Da anni gli organizzatori devono fare i conti con gli ascolti in calo e la tendenza a premiare gli artisti quando non hanno più molto da dire. Quest’anno c’è stata una svolta verso nomi conosciuti anche dal pubblico più giovane, con risultati a volte discutibili.
Se Beyoncé ha di nuovo stracciato la concorrenza, portandosi a casa ben sei “grammofoni” (canzone dell’anno, album, canzone ed esecuzione femminile R&B con Single ladies, migliore esecuzione femminile con Halo), il premio più ambito di album dell’anno le è stato soffiato dal country-pop di Fearless, esordio della ventenne Taylor Swift quasi sconosciuta da noi ma amatissima negli USA nonostante doti vocali non straordinarie. I Kings of Leon si confermano in piena ascesa grazie a un’altra hit da classifica, Use somebody, registrazione dell’anno e migliore esecuzione rock di un gruppo. Vincitrice per l’esecuzione pop il tormentone I gotta feeling dei Black Eyed Peas, che hanno ricevuto il Grammy anche per The E.N.D., miglior album pop. Lady Gaga, nominata in cinque categorie, si è “accontentata” del miglior brano dance per Poker face e miglior album dance (forse la categoria più adatta per i recenti Black Eyed Peas).

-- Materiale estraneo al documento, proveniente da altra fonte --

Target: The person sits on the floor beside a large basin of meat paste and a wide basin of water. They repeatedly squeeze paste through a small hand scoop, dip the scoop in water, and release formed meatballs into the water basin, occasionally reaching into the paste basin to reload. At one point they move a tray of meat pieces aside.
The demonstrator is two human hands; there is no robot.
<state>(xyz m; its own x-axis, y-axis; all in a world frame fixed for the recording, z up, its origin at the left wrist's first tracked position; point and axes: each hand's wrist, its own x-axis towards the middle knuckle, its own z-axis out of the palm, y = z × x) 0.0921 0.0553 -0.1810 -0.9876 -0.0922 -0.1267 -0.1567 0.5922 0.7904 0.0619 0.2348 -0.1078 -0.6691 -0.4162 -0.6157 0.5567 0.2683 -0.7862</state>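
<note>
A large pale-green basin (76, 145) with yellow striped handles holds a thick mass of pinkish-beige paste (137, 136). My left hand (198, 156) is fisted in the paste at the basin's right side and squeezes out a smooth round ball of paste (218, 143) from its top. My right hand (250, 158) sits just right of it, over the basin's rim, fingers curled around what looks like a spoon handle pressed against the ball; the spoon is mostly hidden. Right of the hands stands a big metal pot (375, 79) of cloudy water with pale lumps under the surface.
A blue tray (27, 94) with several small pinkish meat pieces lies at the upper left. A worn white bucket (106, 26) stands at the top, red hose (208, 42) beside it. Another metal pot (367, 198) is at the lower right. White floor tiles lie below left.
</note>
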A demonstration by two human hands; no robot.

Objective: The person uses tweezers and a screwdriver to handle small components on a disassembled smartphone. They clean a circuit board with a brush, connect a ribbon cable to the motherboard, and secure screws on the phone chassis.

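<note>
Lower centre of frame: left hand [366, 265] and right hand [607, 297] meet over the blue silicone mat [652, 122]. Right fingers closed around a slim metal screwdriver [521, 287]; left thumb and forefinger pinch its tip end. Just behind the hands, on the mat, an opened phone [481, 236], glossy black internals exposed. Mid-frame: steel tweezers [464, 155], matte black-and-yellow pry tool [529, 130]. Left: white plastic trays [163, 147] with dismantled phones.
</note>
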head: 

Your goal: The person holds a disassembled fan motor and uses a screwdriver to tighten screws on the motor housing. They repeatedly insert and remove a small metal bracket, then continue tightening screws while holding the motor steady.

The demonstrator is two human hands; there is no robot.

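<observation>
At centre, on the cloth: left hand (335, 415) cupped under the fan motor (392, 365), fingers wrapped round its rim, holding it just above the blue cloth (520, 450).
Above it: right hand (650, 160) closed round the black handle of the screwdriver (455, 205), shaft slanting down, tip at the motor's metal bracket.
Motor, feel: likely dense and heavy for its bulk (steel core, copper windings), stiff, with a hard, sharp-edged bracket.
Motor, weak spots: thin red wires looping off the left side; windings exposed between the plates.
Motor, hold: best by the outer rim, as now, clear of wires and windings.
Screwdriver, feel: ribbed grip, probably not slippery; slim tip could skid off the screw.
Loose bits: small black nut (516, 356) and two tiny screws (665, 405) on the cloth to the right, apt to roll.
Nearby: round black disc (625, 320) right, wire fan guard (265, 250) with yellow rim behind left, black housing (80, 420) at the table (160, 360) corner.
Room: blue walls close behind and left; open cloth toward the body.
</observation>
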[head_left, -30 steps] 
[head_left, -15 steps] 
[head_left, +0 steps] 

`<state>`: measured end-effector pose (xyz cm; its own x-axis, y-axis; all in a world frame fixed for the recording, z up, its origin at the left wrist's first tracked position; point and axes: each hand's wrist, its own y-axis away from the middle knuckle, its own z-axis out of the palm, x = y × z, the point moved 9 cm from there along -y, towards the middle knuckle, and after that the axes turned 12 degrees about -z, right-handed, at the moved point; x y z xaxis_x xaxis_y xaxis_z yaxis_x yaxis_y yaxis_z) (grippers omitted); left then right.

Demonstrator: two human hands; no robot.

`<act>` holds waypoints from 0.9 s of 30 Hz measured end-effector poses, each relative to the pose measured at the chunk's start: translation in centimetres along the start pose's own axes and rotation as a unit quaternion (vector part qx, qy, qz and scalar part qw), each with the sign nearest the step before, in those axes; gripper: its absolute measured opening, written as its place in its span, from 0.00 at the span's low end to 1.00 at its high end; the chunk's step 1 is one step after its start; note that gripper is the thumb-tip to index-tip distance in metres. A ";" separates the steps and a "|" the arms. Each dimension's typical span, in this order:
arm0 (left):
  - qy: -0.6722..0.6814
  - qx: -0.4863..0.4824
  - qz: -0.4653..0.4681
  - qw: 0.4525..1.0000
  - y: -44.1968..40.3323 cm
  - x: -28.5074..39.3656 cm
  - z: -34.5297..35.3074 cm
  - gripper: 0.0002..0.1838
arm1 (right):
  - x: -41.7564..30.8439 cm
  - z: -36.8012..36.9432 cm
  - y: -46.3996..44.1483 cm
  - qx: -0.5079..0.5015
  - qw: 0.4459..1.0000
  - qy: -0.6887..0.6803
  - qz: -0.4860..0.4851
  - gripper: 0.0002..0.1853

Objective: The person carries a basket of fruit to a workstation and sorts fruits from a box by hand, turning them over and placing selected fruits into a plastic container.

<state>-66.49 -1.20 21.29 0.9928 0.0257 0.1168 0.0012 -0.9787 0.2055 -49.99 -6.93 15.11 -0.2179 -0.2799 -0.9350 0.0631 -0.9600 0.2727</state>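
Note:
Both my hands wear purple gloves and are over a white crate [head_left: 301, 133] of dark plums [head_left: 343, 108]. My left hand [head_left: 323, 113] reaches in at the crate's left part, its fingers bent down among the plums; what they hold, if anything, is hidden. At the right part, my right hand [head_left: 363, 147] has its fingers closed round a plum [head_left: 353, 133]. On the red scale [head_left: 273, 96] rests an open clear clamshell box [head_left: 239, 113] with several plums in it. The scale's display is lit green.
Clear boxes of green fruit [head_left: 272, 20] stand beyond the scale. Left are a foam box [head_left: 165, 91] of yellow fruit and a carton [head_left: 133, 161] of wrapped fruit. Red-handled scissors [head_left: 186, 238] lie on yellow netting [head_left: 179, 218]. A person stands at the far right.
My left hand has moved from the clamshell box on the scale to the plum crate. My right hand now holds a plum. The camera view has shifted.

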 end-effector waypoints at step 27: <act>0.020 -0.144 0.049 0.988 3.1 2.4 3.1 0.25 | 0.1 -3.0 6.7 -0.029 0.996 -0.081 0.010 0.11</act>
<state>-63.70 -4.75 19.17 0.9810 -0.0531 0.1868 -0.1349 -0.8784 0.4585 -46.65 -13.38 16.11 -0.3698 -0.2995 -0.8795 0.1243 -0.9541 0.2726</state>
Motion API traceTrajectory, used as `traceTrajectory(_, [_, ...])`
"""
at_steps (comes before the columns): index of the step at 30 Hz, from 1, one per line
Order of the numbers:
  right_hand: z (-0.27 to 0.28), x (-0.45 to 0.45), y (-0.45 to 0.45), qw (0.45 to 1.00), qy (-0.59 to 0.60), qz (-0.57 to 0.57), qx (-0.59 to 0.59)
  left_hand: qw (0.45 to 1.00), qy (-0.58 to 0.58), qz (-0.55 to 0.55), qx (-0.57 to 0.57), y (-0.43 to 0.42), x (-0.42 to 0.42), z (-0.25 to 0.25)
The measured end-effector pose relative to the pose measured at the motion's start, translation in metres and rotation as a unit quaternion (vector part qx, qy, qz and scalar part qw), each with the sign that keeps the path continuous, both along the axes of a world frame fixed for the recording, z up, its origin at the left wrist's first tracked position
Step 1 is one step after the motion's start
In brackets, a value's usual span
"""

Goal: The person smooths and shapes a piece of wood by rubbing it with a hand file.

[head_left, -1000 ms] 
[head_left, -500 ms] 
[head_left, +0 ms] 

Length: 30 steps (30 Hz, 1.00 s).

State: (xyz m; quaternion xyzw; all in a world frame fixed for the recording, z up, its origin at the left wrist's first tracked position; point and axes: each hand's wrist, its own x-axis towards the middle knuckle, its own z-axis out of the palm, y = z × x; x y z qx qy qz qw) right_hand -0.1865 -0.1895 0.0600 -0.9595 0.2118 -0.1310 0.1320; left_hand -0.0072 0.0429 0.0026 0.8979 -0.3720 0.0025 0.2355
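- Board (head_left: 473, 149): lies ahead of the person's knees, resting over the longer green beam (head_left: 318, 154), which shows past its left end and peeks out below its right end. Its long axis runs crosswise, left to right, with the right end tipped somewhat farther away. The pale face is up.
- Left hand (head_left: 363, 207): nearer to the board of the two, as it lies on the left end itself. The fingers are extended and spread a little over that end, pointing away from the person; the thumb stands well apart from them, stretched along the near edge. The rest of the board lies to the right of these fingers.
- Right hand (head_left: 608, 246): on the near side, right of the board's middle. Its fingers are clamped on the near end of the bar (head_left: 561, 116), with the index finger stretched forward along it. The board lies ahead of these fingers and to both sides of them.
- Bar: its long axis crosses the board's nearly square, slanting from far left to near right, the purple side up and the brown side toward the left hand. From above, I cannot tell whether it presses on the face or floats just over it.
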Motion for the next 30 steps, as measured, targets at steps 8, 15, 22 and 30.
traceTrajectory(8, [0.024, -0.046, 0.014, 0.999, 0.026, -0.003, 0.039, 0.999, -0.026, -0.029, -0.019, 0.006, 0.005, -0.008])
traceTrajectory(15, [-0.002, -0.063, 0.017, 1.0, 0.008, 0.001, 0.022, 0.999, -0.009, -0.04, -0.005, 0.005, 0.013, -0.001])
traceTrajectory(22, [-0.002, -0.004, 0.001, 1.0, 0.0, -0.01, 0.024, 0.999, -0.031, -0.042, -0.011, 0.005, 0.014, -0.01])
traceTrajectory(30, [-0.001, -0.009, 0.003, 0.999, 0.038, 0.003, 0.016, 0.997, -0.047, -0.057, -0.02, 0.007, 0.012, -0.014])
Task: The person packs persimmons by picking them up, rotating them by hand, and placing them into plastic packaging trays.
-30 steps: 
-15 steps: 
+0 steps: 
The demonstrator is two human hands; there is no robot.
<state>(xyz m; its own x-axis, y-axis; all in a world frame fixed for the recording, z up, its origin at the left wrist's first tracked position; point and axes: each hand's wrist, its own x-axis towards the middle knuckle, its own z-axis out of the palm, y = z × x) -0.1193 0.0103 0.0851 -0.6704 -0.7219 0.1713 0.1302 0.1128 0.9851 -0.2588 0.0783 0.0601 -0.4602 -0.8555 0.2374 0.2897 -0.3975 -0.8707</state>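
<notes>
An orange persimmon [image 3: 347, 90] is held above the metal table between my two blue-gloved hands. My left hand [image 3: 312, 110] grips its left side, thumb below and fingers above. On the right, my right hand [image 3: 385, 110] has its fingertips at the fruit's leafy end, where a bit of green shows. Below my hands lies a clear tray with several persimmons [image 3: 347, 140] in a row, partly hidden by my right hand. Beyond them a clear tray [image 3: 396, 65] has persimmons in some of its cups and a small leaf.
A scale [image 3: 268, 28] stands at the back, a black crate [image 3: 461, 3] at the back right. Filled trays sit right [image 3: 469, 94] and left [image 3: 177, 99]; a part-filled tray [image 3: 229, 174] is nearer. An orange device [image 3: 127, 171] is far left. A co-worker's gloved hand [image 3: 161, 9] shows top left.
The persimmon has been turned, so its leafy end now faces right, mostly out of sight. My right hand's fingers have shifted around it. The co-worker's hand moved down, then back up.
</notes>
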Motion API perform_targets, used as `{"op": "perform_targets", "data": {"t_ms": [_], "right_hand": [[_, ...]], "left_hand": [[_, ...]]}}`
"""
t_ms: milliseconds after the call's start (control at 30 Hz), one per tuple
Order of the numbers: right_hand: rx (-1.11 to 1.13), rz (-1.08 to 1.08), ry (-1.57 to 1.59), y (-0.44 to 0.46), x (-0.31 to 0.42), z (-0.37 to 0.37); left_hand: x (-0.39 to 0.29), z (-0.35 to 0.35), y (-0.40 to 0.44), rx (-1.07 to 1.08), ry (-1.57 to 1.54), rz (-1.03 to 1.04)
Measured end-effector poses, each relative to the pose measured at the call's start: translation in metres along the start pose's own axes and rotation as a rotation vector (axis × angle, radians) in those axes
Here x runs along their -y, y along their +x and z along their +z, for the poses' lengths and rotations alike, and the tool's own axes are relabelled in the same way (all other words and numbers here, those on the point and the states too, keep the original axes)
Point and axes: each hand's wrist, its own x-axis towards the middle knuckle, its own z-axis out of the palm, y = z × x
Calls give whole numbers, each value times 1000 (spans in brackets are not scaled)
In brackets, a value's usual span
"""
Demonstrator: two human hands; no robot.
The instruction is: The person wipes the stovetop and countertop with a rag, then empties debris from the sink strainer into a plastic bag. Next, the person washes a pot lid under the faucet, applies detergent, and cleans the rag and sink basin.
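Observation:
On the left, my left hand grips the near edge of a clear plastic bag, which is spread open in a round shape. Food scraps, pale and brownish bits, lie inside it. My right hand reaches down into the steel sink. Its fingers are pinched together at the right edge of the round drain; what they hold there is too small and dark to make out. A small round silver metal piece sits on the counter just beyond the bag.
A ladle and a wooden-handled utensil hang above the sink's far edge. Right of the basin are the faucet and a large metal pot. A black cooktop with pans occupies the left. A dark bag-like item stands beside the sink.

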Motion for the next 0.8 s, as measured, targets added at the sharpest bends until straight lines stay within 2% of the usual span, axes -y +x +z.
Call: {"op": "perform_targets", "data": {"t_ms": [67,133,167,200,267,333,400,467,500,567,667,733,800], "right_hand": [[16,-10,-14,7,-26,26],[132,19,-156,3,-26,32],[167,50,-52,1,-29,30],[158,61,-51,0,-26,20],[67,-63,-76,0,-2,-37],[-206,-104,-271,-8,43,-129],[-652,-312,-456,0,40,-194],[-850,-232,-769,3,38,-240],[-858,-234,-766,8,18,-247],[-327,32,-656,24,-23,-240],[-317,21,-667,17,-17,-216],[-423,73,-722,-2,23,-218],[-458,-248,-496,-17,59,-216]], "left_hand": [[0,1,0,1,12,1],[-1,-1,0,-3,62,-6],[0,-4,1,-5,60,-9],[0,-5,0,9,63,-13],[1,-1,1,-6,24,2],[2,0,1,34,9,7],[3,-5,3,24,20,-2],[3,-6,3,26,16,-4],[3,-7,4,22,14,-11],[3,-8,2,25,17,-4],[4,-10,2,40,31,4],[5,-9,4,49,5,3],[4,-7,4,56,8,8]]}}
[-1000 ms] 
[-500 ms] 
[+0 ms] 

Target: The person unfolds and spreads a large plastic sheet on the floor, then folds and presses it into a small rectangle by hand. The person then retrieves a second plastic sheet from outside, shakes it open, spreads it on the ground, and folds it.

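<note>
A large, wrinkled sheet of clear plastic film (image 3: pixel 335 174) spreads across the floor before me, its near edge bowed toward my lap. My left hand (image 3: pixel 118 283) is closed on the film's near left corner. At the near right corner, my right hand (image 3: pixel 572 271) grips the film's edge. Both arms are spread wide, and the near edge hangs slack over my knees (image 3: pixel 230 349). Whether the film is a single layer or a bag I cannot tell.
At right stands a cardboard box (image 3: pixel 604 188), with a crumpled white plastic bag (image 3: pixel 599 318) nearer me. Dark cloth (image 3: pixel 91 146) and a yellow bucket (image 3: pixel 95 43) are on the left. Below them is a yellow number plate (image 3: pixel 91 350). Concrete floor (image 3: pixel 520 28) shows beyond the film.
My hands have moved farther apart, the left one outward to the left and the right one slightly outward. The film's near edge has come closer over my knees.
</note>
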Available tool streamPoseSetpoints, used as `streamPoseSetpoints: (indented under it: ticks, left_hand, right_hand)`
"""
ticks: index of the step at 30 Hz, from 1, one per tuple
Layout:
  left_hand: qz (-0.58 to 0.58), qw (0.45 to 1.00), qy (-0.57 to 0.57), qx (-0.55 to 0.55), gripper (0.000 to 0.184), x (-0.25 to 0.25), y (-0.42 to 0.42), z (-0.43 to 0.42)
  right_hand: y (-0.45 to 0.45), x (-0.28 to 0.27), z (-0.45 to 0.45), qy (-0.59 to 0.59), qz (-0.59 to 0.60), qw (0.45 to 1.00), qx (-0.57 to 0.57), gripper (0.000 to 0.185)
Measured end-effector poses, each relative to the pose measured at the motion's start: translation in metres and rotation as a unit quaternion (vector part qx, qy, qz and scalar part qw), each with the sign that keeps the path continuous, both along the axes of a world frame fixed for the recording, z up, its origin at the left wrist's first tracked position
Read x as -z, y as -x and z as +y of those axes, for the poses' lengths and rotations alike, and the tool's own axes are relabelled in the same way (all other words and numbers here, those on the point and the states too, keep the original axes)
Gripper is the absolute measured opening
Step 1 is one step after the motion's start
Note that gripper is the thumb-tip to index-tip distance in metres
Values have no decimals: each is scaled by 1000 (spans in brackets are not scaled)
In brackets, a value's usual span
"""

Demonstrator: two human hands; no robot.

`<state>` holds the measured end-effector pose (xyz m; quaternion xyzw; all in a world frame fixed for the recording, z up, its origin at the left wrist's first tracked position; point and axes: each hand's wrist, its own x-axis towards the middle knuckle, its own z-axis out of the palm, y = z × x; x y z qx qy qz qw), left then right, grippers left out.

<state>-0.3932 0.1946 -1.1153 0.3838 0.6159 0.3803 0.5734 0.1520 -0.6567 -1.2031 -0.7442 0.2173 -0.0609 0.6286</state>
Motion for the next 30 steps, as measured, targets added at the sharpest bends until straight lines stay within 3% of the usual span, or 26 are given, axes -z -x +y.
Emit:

Premiato anche Bruce Springsteen, più per la sua inesauribile energia che per l’ultimo disco, Working on a dream. A mani vuote invece gli U2, nominati in tre categorie tra cui miglior album rock, andato invece ai Green Day per 21st century breakdown. Nella sezione dedicata al cinema, la migliore colonna sonora (compilation) è la travolgente The millionaire (premiata anche Jai Ho), mentre Michael Giacchino guadagna altri due Grammy grazie al suo lavoro per il film Pixar Up.
La sensazione è che i Grammy tentino sempre di più di avvicinarsi agli show di MTV (a loro volta in crisi d’identità); ma senza un equilibrio e attenzione alla qualità rischiano di diventare solo un premio tra tanti invece che il più ambito e prestigioso, com’è stato per decenni.